▸ What is needed:
Produce the tally of lines in the material below that hold "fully", without anything else.

▸ Recorded information:
>>>

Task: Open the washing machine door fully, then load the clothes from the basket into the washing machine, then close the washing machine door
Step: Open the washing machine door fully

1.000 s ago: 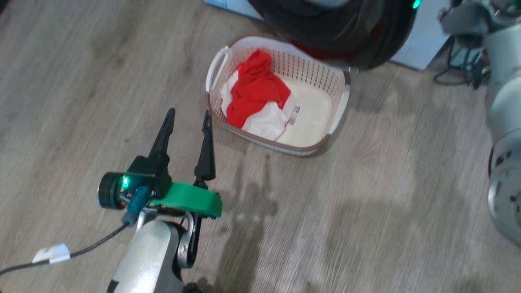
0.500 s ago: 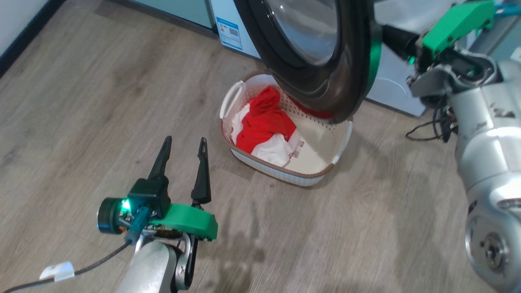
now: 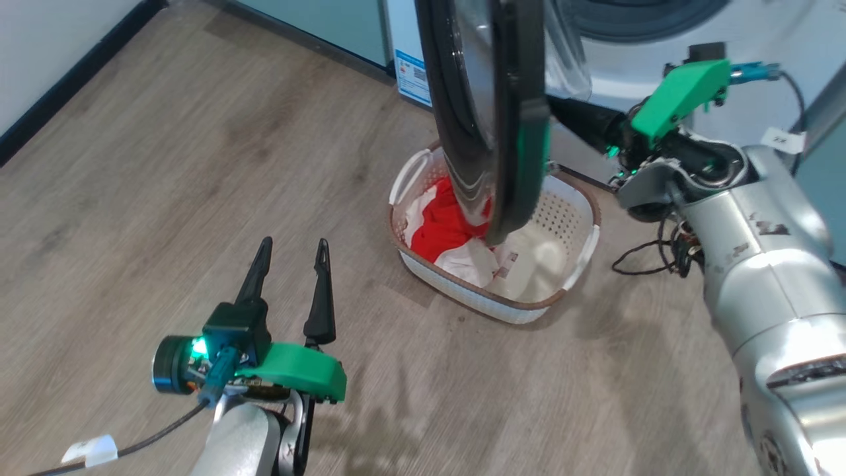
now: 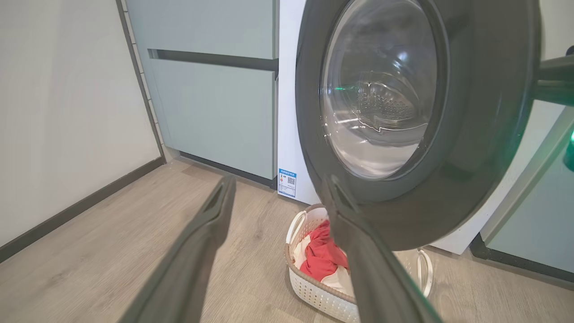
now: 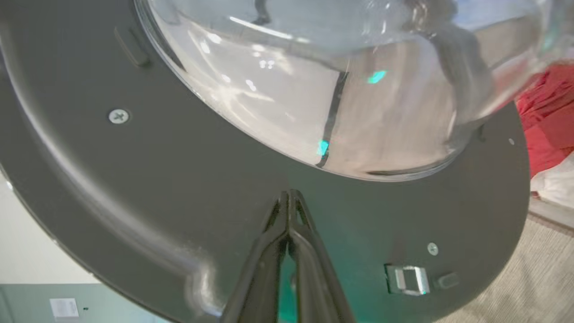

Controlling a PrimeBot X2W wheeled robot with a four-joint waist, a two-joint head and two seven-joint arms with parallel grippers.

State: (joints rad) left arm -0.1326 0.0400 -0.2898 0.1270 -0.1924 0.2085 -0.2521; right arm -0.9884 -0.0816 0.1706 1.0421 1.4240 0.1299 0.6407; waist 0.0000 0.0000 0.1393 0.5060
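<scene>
Washing machine door (image 3: 512,132) part open, pushed from its inner side by my right arm.
I keep my right fingers (image 5: 265,260) pressed together as one blade, tips against the black rim just under the glass bowl, to shove rather than grip. The door stands edge-on above the basket (image 3: 581,261) on the floor, hiding part of the clothes (image 3: 439,231) inside it. My left fingers (image 3: 321,297) wait spread wide, near left, for the fabric. Since half a second ago the door has swung further off the washing machine (image 3: 661,73), and my head camera has lifted.
</scene>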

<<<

▸ Answer for this exercise:
2